** Problem **
Leave the images aside and copy out the whole listing, exact to the word.

### Data extract ###

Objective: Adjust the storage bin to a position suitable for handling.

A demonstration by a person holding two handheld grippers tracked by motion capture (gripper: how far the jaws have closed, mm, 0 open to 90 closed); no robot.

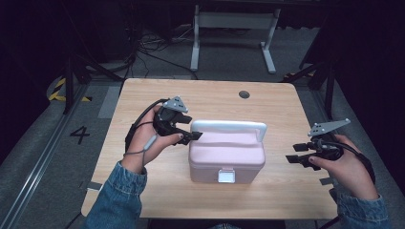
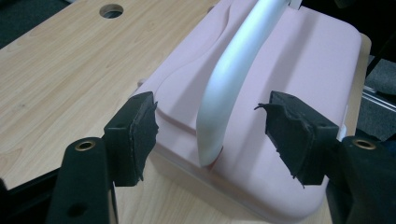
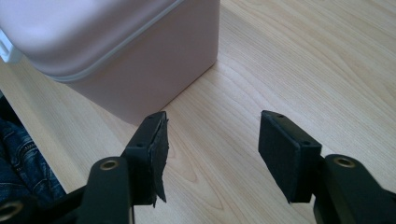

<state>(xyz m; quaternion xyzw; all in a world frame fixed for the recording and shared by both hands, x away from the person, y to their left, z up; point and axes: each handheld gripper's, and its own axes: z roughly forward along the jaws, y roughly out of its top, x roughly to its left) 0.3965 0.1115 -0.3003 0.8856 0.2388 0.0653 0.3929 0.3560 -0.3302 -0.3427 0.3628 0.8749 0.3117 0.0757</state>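
The box (image 1: 227, 160) looks like smooth matt pink plastic, and its handle (image 2: 233, 70) is glossier white plastic with a soft sheen. The surface (image 1: 157, 188) is pale wood-grain laminate, pretty matt. Left claw (image 2: 212, 135) pads are rough black foam, frayed at the edges; right claw (image 3: 212, 149) is the same, and its 9 o'clock pad is torn.

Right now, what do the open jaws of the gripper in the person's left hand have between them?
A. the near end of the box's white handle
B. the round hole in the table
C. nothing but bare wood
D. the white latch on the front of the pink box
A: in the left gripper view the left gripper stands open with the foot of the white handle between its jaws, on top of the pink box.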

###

** Output of the task **
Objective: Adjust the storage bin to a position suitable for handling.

A demonstration by a person holding two handheld grippers tracked by motion capture (gripper: how far the jaws have closed, mm, 0 open to 90 closed); no robot.


<state>(xyz m; quaternion xyzw; all in a world frame fixed for the recording and shared by both hands, x away from the person, y to their left, z up; point and axes: each handheld gripper's, and its own axes: z roughly forward along the jaws, y roughly out of its top, x roughly to its left) 0.3965 0.1115 -0.3003 0.8856 0.2388 0.0653 0.3929 0.3560 -0.3302 -0.3427 0.3628 0.8749 0.3117 0.0757</state>
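The box (image 1: 227, 160) looks like smooth matt pink plastic, and its handle (image 2: 233, 70) is glossier white plastic with a soft sheen. The surface (image 1: 157, 188) is pale wood-grain laminate, pretty matt. Left claw (image 2: 212, 135) pads are rough black foam, frayed at the edges; right claw (image 3: 212, 149) is the same, and its 9 o'clock pad is torn.

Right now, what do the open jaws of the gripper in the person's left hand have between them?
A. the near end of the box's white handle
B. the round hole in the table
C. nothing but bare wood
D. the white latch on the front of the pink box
A: in the left gripper view the left gripper stands open with the foot of the white handle between its jaws, on top of the pink box.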

With that, the answer is done.